> DIRECTIONS
In the entries below, find each line with the word "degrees" and pull it out.

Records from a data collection

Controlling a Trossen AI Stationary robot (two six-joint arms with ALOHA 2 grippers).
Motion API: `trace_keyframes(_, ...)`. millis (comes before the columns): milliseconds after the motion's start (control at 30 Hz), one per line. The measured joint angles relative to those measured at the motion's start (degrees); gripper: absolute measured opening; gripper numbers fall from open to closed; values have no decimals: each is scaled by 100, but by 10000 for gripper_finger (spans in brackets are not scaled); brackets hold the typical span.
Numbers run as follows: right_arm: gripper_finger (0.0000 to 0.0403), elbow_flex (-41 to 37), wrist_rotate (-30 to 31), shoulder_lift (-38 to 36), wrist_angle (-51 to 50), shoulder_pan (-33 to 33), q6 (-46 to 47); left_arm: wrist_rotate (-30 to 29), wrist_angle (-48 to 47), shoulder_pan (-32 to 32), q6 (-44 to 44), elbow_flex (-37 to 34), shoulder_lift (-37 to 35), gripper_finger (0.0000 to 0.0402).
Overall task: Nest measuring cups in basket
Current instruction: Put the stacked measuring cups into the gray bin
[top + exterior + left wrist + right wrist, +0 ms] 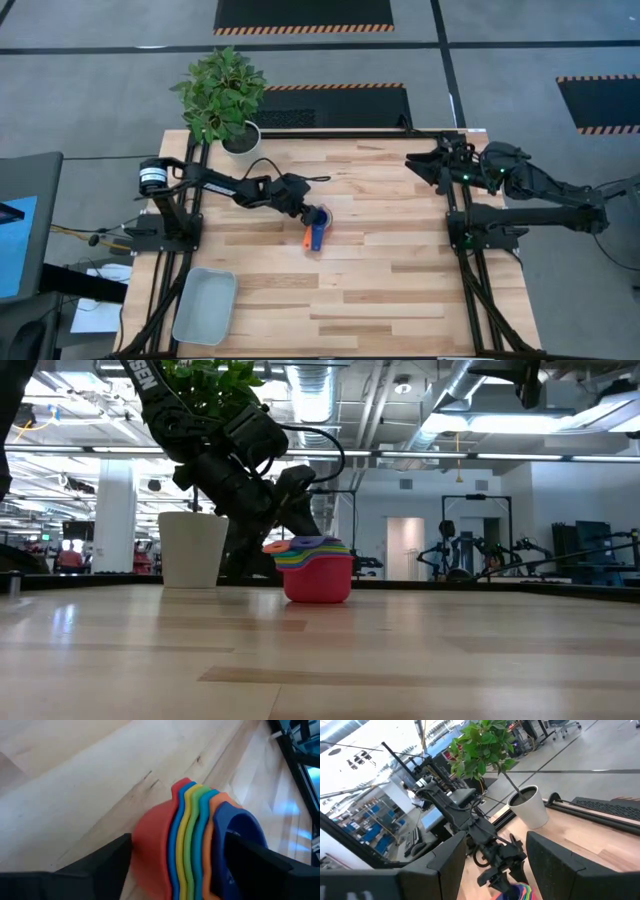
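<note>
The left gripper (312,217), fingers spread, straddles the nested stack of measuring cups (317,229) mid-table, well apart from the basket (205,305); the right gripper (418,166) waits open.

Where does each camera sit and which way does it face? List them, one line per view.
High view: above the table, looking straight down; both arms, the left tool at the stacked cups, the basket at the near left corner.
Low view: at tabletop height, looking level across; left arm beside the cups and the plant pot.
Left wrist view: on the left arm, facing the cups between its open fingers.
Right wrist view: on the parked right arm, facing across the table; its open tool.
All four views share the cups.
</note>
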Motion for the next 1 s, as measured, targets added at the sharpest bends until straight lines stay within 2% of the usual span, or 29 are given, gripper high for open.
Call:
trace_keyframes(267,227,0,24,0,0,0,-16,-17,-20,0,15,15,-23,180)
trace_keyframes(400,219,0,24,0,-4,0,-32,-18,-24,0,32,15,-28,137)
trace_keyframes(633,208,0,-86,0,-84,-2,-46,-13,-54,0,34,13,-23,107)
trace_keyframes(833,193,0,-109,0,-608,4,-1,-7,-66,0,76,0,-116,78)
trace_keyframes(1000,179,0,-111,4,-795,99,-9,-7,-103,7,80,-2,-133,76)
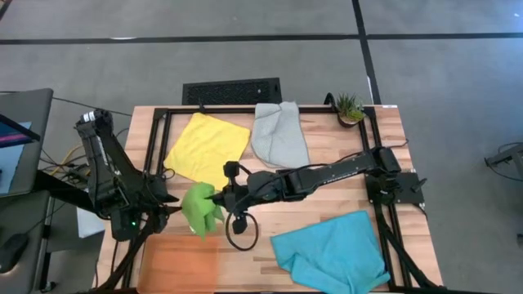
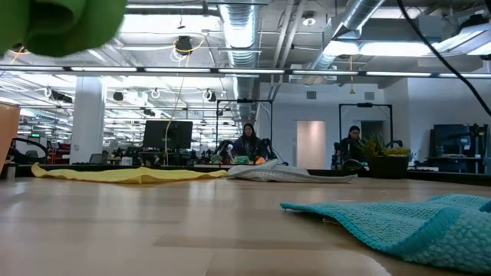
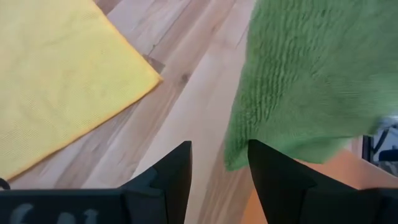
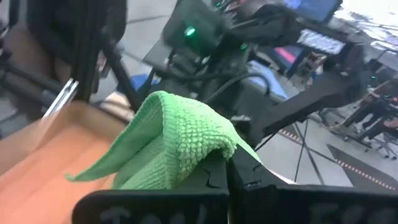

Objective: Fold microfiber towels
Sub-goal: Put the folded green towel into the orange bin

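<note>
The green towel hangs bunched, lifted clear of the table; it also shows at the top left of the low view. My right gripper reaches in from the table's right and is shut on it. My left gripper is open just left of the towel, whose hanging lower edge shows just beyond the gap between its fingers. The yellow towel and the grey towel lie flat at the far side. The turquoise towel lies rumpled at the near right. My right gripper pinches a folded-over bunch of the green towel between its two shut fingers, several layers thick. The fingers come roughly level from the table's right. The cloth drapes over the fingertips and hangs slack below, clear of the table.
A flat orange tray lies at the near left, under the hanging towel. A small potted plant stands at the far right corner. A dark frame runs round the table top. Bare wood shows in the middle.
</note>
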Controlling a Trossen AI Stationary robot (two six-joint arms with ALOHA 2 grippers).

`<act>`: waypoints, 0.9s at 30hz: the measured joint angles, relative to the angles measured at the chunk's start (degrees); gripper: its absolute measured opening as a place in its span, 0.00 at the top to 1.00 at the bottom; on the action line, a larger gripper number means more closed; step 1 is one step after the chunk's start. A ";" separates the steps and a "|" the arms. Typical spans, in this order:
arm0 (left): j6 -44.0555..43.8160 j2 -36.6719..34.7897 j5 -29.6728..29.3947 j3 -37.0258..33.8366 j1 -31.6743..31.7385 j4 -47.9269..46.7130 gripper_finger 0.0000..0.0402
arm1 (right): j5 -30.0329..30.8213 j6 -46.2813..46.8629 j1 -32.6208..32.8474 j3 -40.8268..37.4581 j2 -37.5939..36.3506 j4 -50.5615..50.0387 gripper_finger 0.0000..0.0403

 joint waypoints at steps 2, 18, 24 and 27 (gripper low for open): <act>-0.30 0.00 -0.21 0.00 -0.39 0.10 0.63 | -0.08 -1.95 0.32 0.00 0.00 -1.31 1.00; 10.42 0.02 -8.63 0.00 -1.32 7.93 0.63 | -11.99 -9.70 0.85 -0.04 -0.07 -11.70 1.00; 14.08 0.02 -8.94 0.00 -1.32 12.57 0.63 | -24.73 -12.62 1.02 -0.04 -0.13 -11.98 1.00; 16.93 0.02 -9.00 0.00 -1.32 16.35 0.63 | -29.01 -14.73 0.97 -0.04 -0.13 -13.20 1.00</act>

> SOLUTION
Motion API: `trace_keyframes(_, ...)`. millis (comes before the columns): milliseconds after the motion's start (control at 30 Hz), one per line. The measured joint angles relative to those measured at the motion's start (degrees); gripper: absolute measured opening; gripper numbers fall from open to closed; values have no decimals: each is scaled by 100, but by 10000 for gripper_finger (spans in brackets are not scaled); brackets hold the typical span.
`<act>`: waypoints, 0.9s at 30hz: the measured joint angles, relative to the angles measured at the chunk's start (degrees); gripper: its absolute measured opening as a place in its span, 0.00 at the top to 1.00 at the bottom; on the action line, a larger gripper number means more closed; step 1 is one step after the chunk's start. A ";" separates the steps and a "|" the arms. Typical spans, in this order:

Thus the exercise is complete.